Your goal
The answer must consist only of the lines from the line with "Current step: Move" to the line with "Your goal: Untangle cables", both included, exactly as they stand below.

Data records

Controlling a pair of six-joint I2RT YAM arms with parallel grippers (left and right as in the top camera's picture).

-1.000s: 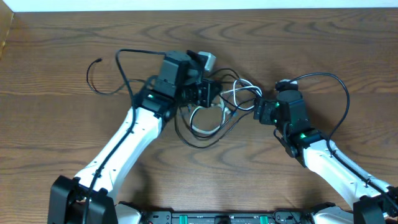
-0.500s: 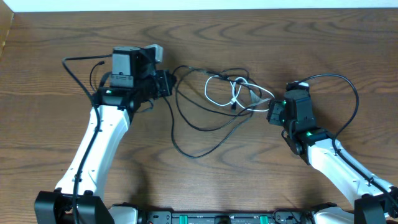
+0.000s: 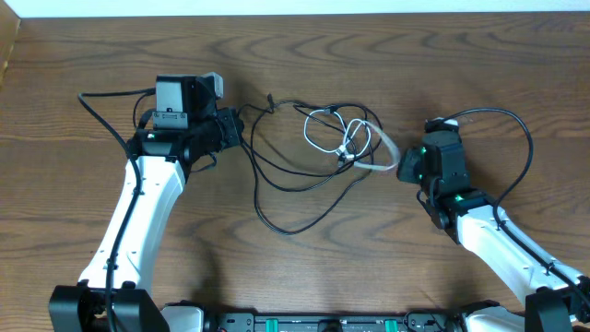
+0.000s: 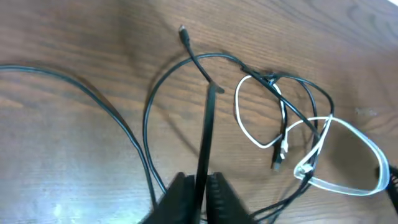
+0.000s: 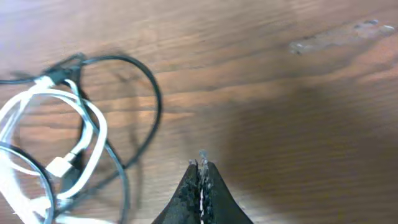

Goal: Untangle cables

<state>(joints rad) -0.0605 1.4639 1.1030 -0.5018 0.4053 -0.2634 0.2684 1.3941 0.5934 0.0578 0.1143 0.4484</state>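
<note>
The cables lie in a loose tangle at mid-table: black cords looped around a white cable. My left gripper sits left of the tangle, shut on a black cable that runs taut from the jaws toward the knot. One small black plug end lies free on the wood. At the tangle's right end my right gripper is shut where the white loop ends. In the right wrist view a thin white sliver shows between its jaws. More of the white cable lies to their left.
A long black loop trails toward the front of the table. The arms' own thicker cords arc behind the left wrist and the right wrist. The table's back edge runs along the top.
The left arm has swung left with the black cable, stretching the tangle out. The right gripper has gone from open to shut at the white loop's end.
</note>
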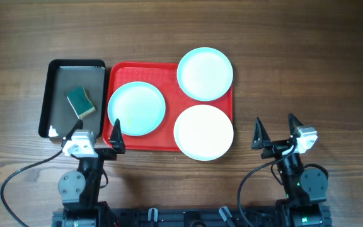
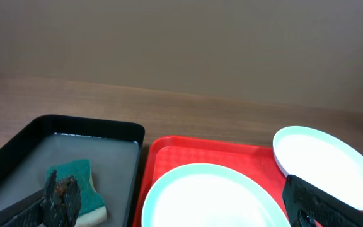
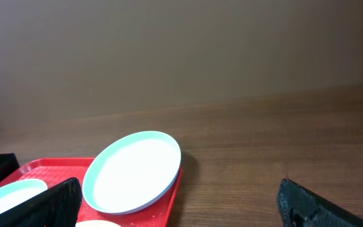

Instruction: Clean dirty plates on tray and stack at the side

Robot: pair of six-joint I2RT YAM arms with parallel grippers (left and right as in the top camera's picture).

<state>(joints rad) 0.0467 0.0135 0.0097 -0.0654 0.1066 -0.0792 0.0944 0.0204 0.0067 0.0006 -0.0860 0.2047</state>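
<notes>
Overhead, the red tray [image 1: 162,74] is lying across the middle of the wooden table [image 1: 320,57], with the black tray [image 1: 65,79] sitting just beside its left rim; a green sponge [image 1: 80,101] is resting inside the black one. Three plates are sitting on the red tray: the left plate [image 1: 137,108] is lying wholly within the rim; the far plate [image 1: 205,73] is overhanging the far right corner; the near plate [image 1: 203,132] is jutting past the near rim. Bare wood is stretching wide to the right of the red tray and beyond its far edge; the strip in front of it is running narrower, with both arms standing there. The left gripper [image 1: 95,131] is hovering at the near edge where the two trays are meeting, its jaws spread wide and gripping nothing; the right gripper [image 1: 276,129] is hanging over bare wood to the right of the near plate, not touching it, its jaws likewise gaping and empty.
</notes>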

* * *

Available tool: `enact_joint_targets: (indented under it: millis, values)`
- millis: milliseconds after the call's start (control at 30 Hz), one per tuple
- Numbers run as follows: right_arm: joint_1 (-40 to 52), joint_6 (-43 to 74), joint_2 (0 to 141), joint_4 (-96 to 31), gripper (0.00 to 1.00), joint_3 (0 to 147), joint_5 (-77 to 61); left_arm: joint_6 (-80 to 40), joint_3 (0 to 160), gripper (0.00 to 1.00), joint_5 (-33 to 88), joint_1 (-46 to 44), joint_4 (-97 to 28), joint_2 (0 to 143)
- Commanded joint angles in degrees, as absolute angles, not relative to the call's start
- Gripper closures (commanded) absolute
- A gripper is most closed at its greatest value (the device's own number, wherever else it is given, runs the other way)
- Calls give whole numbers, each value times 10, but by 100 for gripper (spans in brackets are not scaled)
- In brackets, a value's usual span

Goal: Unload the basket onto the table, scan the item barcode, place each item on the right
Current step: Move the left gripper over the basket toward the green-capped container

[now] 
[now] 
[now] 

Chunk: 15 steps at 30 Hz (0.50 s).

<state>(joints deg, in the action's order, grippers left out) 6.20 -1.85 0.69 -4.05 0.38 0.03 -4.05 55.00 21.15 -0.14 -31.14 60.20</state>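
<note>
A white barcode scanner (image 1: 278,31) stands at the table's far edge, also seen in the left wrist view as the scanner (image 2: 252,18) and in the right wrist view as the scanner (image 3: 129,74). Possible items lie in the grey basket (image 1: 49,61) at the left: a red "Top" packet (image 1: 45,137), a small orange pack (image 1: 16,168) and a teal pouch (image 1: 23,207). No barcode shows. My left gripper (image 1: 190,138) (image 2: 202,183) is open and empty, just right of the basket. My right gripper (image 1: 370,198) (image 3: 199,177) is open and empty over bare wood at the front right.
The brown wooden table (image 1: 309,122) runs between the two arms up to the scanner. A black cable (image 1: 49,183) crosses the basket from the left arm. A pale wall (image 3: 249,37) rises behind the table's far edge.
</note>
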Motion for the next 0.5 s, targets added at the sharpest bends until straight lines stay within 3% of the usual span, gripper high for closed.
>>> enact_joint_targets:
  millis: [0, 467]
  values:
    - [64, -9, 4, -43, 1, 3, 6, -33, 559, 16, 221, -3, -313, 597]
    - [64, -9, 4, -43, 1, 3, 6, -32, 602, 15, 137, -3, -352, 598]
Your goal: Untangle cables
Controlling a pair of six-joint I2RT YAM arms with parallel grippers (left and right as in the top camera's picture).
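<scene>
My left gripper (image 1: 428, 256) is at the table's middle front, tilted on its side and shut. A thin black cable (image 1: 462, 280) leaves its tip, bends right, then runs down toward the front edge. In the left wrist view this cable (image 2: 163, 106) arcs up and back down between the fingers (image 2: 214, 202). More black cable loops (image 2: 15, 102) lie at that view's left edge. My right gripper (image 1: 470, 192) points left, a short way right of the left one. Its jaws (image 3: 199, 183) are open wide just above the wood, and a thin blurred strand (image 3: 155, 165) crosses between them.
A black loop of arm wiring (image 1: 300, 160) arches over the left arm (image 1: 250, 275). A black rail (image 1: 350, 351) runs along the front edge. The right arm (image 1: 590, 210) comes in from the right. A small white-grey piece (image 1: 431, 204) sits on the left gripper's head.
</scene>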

Finished task
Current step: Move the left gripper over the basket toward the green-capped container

[now] 
[now] 
[now] 

Chunk: 15 steps at 30 Hz (0.50 s).

<state>(joints deg, in the action's order, grippers left out) 6.20 -1.85 0.69 -4.05 0.38 0.03 -4.05 55.00 21.15 -0.14 -31.14 60.20</state>
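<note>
A white barcode scanner (image 1: 278,31) stands at the table's far edge, also seen in the left wrist view as the scanner (image 2: 252,18) and in the right wrist view as the scanner (image 3: 129,74). Possible items lie in the grey basket (image 1: 49,61) at the left: a red "Top" packet (image 1: 45,137), a small orange pack (image 1: 16,168) and a teal pouch (image 1: 23,207). No barcode shows. My left gripper (image 1: 190,138) (image 2: 202,183) is open and empty, just right of the basket. My right gripper (image 1: 370,198) (image 3: 199,177) is open and empty over bare wood at the front right.
The brown wooden table (image 1: 309,122) runs between the two arms up to the scanner. A black cable (image 1: 49,183) crosses the basket from the left arm. A pale wall (image 3: 249,37) rises behind the table's far edge.
</note>
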Motion for the next 0.5 s, targets added at the sharpest bends until straight lines stay within 3% of the usual span, gripper high for closed.
>>> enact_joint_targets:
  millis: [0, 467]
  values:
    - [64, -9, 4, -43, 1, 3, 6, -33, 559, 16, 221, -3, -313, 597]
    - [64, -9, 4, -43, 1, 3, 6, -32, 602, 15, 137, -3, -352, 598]
Your goal: Untangle cables

The output returned above is complete.